There was an unspoken, "Shouldn't you be practicing what you
preach?" which lead to her defense, "We're about to be attacked," the
older Ireana warned her."
71. She
went to the window and looked up toward the sky, "There's four
destroyers up there," she said, "they're going to toy with us before
finishing off the shell. You and Onimex will be saved." She
pointed at the newly initialized Onimex, "His future self is here to
make sure you
both get there alive."
72.
"And I know for a fact that you're not
supposed to be here!" the
older Onimex accused the
intruding Ireana. The older Onimex knew how to prevent the
younger Ireana from hearing him. Both Ireanas could hear
their brand new brain child perfectly.
73. "YOU caused this in
the first place," the older Ireana accused him psionically.
"You're talking to his future self?" the younger Ireana asked, just to
be sure, she was after all, still psionic. There was a feint
shell quake.
74. "It wasn't until the glass shattered that I
realized that we were under attack," the older Ireana revealed, "you
have
less than a minute, and all this..." She spread her arms to
specify M'tro-1 in its entirety, "...will be gone." She
shook her head and emphasized quietly, "All of it!"
75. "What about you?" the
younger Ireana asked.
76. "Onimex," the older Ireana said to the older Oni, "get me
aboard the destroyer."
77. "There's simply no way that can
happen," Oni replied, "I need Xanax or Corlos to do that."
78. While the two Ireanas exchanged glances, the younger
one wondered if she was
witnessing the end of everything.
79. "Has the new Oni learned
anything that it shouldn't have?" the older Ireana asked.
80.
"I maintain co-locational continuity at all times," he said, "I
can modify or disable any or all of my actions at any point in
time.

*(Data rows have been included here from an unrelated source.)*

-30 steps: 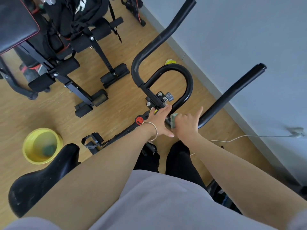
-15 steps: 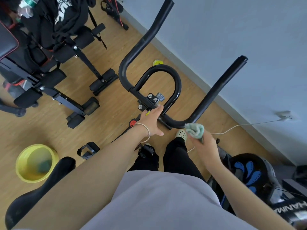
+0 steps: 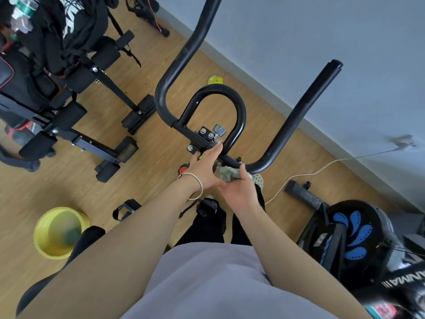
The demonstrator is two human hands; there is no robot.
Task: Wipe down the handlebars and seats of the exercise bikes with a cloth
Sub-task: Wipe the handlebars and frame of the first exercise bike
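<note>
The exercise bike's black handlebars fill the middle of the view, with two long horns and an inner loop. My left hand, a thin bangle at the wrist, lies flat against the bolted centre clamp with its fingers extended. My right hand is closed on a crumpled pale green cloth and presses it on the crossbar just right of the clamp. The bike's black seat shows at the lower left, partly behind my left arm.
A yellow basin with water and a dark cloth sits on the wooden floor at left. A black weight bench draped with clothes stands behind it. A second machine with a black-and-blue flywheel is at right, beside a white cable and the grey wall.
My right hand brought the cloth off the bar to the right half a second ago, then back onto the crossbar beside the clamp. My left hand stayed at the clamp.
</note>
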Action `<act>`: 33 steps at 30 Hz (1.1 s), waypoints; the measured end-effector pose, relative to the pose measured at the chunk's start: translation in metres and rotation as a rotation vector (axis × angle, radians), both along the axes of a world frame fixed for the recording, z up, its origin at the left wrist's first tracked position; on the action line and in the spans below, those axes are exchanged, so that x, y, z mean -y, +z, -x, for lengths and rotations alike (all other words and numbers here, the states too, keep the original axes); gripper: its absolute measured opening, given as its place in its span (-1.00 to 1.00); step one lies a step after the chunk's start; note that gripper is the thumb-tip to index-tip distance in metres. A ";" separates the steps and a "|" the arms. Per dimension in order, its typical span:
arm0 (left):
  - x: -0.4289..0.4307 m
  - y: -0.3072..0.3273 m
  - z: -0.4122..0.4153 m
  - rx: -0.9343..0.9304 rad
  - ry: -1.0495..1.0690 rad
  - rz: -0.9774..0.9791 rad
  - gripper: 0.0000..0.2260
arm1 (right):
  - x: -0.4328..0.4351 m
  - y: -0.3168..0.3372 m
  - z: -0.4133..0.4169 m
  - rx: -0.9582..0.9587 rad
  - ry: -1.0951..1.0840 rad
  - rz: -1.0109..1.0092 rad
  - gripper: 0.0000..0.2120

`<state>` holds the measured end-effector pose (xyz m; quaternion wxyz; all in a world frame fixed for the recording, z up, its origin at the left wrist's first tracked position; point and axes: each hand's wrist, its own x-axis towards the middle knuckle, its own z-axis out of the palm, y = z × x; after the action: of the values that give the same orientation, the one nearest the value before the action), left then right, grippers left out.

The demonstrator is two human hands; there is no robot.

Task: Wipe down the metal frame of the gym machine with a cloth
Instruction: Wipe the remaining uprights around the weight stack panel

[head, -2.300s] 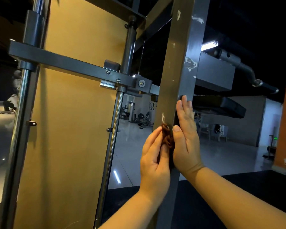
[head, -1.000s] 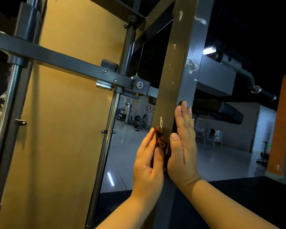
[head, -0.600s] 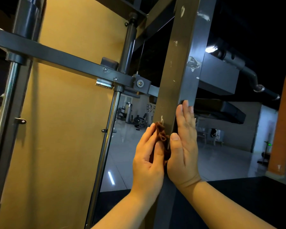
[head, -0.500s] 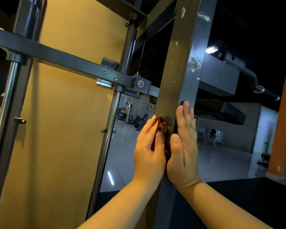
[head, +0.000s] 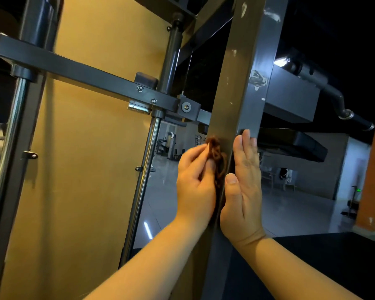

I just don't." Ireana smirked -- she knew why he
added that.
81. "
That
Ireana," she said, referring to her younger self, "did not
know that you were here until you asked, 'Is there another unit
identical to myself?'"
82. The window panes blew in violently while the
future Onimex deflected most of the glass fragments and canceled the
concussive effects. "The simulator won't bring both of you,"
Onimex clarified, "Corlos doesn't know you are here. They are
only retrieving those two!"
83. At that moment, the
younger Ireana and the newly initialized Onimex faded out of
reality.
84. The older Oni faded fully into M'tro-1's resonance and glided
over to the older Ireana. She knew that he was choosing
suicide. The remaining windows shattered and a large part of the
wall collapsed. In the distance, a tumultous atmospheric
convulsion would destroy them within seconds. No doubt, Kor's
Youth were having a field day in orbit.
85.
"Isn't it strange?" Ireana said introspectively, "that this is
where we came in?" She sighed sentimentally, "It's like
we came back to witness the original ending." "Or the beginning,"
Onimex added. He didn't know how Ireana got there in the first
place. Biologicals are not supposed to be able to co-locate.
86.
Oni adjusted his position to shield her from
the coming shockwave. Even if he could create a
temporal bubble and preserve her in deep space, the
complexity of sustaining a biological with no resources
whatsoever was beyond his capability. He needed Corlos
or
Xanax and there simply wasn't enough time to construct another
outcome.
87.
"No!" She insisted, "you SAVE yourself!" There was no
reason for both of them to perish. "Do you remember how you got
here?" he asked her. "This could be just a projection?" he theorized.
88. "Not really," she
thought. She didn't remember 'wanting' to be there. She
didn't know how she got there. "Events lately," she
reflected, "have... been unaccountable," for lack of a more
perfect word. Maybe that was exactly the right word.
89. "Maybe we're not really here?" he suggested. In
Oni-speak, it meant that it might not really be 'the end.'
90.
In that particular reality, however, it was the last thing
that either of them said, did or thought.